TO DO
Hunt through the entries for the word "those" and copy each line in which it appears.

Items listed in a dataset:

◇ ◇ ◇ ◇

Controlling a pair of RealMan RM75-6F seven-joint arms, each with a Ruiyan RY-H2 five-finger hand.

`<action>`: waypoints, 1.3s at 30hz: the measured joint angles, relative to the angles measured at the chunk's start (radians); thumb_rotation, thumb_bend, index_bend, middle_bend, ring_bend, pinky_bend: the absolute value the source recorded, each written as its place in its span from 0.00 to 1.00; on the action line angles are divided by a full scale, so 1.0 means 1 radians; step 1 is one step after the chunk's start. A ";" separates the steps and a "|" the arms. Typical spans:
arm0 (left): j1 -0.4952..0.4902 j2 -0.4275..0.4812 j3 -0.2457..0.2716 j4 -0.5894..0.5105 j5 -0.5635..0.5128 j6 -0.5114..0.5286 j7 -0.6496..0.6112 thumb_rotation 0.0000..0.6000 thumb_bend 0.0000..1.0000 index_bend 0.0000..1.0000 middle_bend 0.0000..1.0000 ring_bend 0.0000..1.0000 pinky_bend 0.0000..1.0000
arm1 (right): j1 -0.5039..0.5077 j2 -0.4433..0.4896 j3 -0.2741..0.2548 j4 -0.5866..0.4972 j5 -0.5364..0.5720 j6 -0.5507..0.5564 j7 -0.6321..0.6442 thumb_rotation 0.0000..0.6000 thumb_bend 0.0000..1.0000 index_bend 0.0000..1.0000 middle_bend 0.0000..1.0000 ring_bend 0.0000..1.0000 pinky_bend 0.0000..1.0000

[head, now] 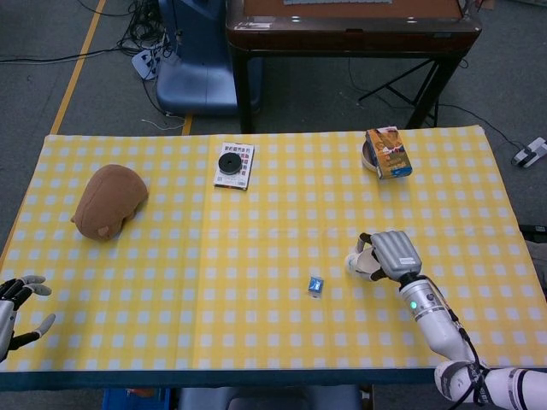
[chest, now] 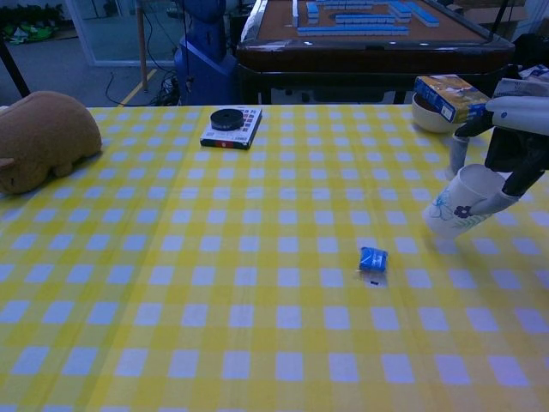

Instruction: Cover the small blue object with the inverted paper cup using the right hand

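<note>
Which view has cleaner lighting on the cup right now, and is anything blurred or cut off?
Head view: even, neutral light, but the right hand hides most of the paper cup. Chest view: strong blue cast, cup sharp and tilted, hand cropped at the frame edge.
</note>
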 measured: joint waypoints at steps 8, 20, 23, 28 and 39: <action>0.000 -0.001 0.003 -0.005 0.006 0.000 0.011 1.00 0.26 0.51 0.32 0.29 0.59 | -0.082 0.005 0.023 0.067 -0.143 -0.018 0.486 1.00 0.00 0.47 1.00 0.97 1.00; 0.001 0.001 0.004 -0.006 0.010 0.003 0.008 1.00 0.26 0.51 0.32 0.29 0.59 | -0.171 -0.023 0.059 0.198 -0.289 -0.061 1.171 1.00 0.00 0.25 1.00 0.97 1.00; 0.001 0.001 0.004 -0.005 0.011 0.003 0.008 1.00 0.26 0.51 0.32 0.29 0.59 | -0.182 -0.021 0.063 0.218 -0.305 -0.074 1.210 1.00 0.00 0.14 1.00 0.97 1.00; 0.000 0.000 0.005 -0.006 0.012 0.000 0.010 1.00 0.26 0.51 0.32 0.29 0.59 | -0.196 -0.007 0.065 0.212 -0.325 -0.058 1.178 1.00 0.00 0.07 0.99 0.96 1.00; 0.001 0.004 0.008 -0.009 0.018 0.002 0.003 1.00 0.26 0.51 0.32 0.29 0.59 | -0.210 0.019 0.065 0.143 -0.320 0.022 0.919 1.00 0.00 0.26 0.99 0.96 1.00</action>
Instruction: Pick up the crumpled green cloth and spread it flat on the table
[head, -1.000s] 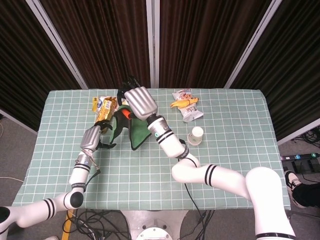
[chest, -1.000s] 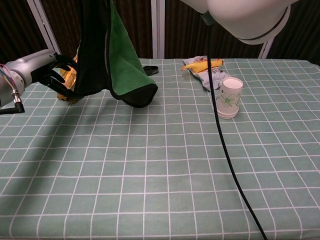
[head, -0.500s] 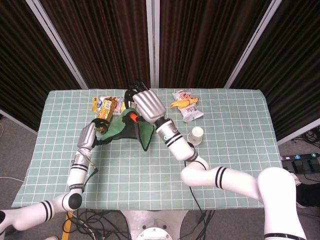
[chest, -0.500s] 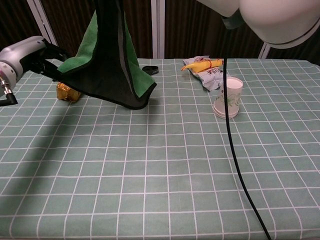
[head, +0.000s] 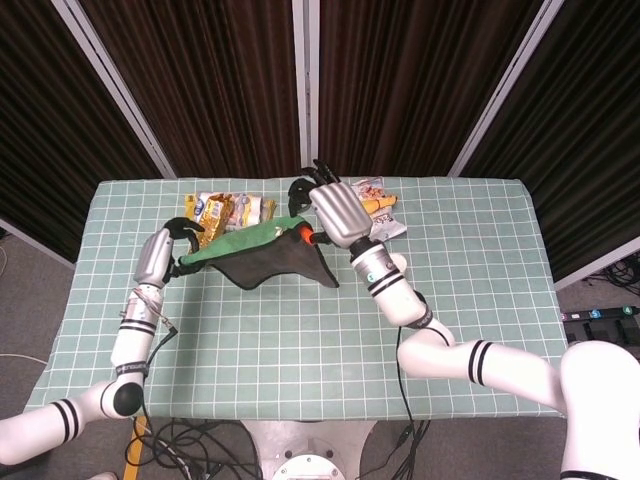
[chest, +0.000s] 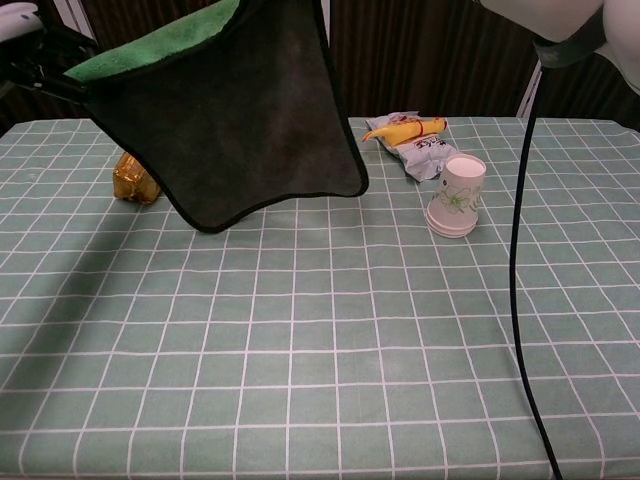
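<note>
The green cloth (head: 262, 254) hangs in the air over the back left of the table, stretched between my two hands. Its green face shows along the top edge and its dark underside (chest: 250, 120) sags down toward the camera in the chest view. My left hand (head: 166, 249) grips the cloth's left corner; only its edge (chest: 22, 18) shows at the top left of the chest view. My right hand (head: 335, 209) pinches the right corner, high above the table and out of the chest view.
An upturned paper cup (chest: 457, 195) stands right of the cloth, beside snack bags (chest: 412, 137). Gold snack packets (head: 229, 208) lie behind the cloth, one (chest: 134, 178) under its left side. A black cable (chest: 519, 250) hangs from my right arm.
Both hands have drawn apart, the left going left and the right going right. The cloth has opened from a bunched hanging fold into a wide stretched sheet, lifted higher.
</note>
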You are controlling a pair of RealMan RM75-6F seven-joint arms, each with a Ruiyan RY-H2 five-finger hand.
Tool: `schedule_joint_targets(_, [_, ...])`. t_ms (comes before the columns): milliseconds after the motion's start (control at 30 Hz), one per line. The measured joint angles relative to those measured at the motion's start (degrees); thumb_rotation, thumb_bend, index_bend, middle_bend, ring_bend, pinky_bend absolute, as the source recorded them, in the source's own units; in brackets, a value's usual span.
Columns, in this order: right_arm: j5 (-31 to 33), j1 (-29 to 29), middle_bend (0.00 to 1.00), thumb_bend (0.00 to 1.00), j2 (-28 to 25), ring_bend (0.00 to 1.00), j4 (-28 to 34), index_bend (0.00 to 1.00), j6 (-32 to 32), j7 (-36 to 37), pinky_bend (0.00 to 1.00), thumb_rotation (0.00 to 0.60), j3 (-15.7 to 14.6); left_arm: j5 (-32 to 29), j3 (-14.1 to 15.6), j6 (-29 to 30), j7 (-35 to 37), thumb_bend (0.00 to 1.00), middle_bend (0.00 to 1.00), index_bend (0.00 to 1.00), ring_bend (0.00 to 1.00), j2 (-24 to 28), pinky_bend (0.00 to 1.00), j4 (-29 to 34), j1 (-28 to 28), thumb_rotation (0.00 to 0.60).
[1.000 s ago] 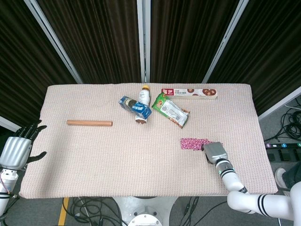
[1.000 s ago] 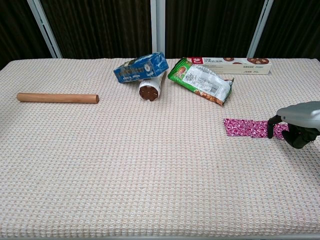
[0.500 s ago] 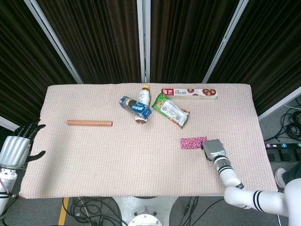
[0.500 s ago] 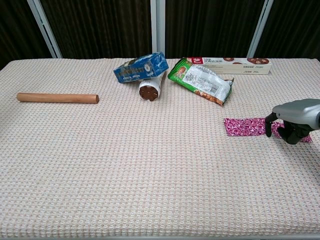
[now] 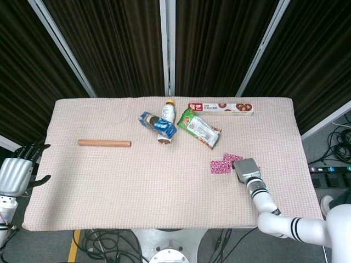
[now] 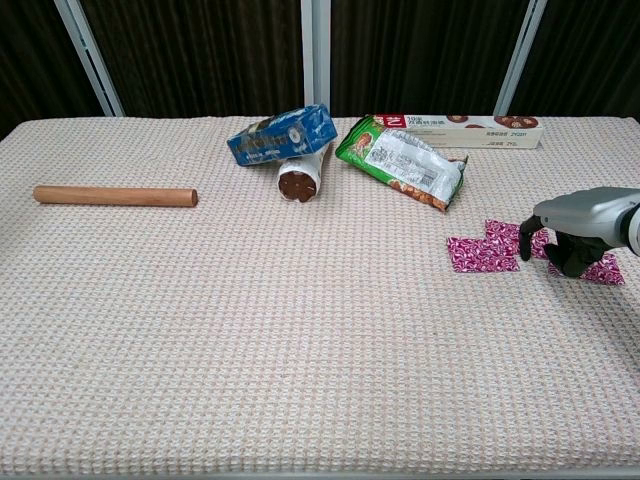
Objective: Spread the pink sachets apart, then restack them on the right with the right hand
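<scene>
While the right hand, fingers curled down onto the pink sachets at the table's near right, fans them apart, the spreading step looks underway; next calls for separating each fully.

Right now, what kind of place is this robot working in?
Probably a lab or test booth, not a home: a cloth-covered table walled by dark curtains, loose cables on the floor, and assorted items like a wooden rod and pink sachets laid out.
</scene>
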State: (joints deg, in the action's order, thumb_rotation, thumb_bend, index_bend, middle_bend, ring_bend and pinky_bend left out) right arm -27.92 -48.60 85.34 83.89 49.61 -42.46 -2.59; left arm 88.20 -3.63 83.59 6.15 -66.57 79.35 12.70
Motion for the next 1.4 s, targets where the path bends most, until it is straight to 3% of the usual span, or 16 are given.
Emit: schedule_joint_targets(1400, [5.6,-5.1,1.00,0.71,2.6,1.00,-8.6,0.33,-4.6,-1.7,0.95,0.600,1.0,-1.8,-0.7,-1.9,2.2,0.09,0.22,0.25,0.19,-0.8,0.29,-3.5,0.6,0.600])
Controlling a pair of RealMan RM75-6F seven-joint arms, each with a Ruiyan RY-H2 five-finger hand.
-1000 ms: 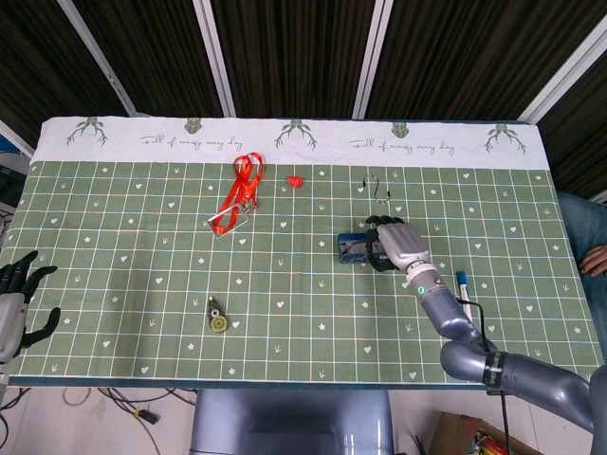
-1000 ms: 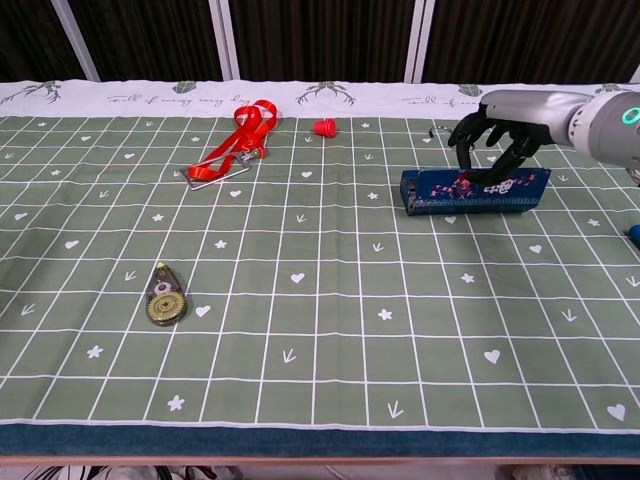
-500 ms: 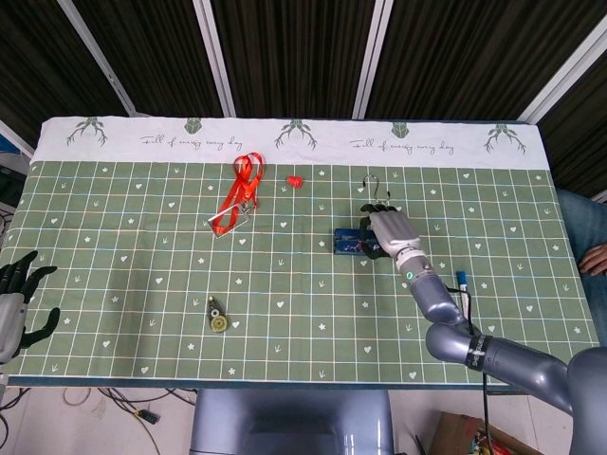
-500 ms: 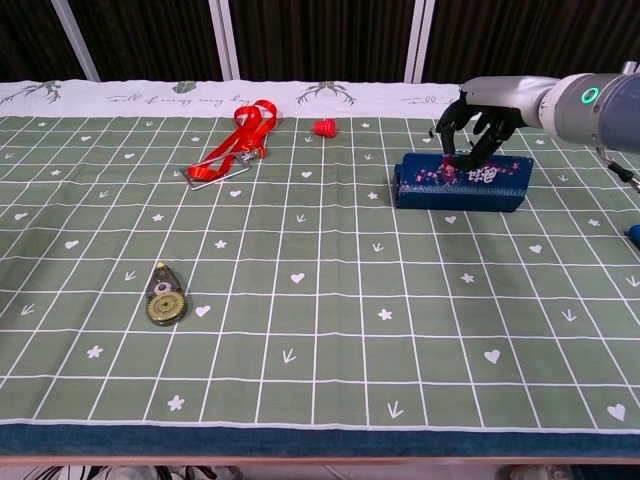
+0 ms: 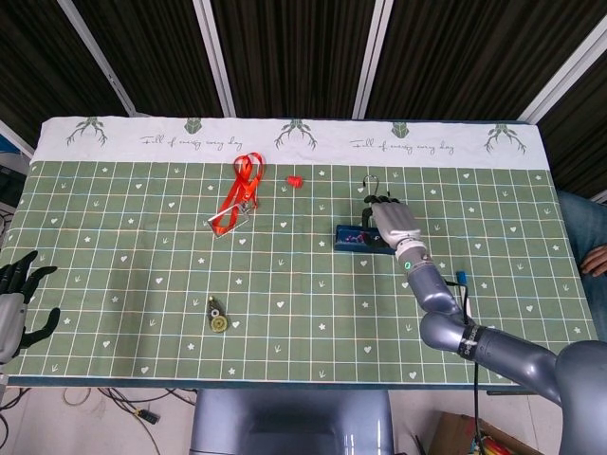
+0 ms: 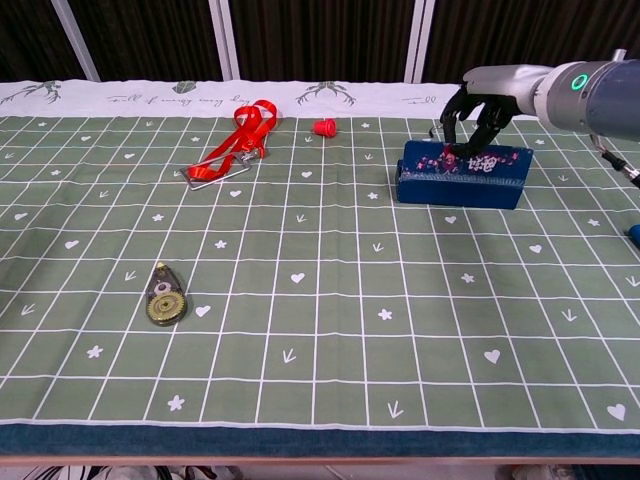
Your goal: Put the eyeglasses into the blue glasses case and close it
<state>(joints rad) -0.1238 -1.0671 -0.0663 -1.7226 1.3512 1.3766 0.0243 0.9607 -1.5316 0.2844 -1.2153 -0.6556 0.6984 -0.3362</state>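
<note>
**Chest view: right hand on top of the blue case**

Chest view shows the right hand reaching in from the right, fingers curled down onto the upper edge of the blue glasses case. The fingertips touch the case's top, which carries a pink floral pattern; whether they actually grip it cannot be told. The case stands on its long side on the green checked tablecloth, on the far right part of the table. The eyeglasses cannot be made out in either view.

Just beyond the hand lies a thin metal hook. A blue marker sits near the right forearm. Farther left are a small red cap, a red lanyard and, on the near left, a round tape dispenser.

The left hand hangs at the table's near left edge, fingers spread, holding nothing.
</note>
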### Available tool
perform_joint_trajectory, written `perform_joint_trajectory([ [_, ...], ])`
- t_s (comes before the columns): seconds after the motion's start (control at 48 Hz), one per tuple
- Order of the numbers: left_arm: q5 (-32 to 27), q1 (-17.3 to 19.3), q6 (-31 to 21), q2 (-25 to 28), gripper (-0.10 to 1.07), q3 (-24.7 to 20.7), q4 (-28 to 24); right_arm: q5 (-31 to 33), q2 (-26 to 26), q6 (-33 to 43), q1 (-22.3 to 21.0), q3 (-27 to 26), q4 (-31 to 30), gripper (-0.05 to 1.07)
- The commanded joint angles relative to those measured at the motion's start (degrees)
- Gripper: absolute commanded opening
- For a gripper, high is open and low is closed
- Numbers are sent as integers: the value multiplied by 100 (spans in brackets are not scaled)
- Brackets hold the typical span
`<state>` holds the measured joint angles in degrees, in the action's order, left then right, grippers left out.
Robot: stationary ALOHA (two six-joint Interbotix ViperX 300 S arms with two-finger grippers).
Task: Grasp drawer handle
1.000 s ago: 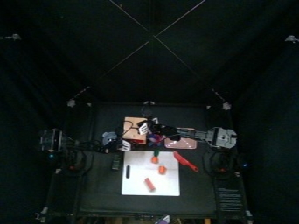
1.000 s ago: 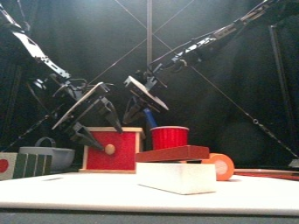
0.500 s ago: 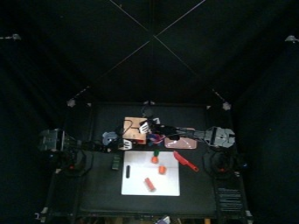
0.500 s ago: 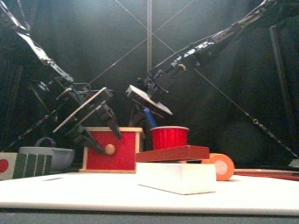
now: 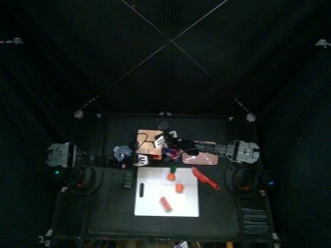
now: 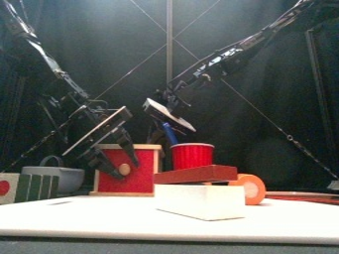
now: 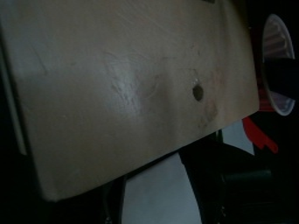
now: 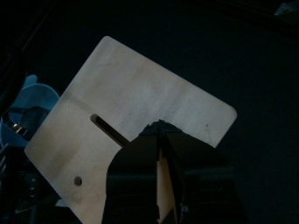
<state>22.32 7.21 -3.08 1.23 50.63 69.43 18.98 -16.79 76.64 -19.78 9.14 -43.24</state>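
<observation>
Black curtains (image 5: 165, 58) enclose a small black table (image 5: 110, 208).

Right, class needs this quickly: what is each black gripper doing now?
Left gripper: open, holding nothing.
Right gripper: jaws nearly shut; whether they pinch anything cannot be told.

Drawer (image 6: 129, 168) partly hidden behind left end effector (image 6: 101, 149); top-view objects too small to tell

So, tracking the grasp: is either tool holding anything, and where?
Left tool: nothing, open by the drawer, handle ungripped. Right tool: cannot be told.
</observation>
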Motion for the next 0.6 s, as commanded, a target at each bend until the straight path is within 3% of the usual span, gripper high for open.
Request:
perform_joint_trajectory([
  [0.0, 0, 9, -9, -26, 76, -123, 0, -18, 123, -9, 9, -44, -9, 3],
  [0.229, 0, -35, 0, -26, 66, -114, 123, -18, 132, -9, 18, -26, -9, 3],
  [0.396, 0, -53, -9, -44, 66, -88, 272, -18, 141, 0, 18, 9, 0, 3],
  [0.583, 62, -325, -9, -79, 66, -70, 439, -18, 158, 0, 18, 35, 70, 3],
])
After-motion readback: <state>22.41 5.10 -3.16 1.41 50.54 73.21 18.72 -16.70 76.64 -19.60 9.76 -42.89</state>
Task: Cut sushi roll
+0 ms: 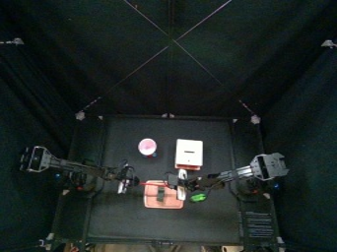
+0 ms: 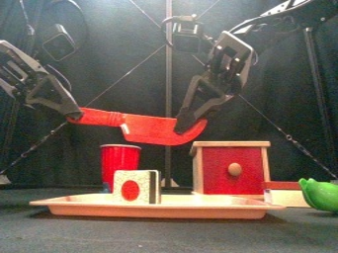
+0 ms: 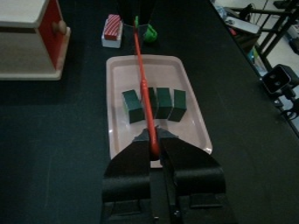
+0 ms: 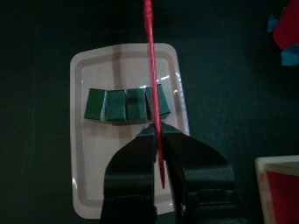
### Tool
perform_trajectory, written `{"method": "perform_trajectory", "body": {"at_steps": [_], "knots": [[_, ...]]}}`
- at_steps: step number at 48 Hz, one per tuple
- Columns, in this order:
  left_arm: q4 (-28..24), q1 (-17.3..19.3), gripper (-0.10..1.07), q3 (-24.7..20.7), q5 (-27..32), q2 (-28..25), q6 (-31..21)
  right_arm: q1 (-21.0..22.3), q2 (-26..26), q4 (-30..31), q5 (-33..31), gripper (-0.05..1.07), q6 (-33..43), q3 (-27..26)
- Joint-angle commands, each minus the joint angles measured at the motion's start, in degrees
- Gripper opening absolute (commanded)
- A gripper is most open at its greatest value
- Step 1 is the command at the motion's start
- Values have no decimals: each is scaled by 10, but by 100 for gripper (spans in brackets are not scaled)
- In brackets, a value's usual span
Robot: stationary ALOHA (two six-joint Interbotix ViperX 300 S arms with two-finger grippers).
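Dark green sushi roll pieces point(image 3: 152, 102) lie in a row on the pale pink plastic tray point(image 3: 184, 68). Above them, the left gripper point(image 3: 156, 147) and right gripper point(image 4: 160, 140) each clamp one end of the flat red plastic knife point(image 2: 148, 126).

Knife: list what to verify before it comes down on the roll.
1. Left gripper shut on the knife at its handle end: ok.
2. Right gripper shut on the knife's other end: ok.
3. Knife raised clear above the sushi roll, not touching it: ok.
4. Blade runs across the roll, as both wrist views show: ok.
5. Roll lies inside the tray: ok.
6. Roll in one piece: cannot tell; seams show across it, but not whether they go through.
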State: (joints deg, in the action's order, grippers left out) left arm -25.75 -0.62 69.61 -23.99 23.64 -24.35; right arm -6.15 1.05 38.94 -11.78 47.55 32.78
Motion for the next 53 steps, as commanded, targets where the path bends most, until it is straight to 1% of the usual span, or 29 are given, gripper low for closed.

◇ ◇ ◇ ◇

RESPONSE TO THE TASK
Tool: `schedule_joint_targets(_, [_, ...])`. t_ms (comes before the columns): milliseconds after the motion's start (control at 30 Hz), one per line. The measured joint angles relative to those measured at the motion's start (degrees); thumb_rotation, thumb_bend, index_bend, middle_bend, ring_bend, pinky_bend absolute, as the source recorded them, in the source's own units; in brackets, a value's usual span.
- The commanded joint angles relative to those measured at the motion's start (degrees)

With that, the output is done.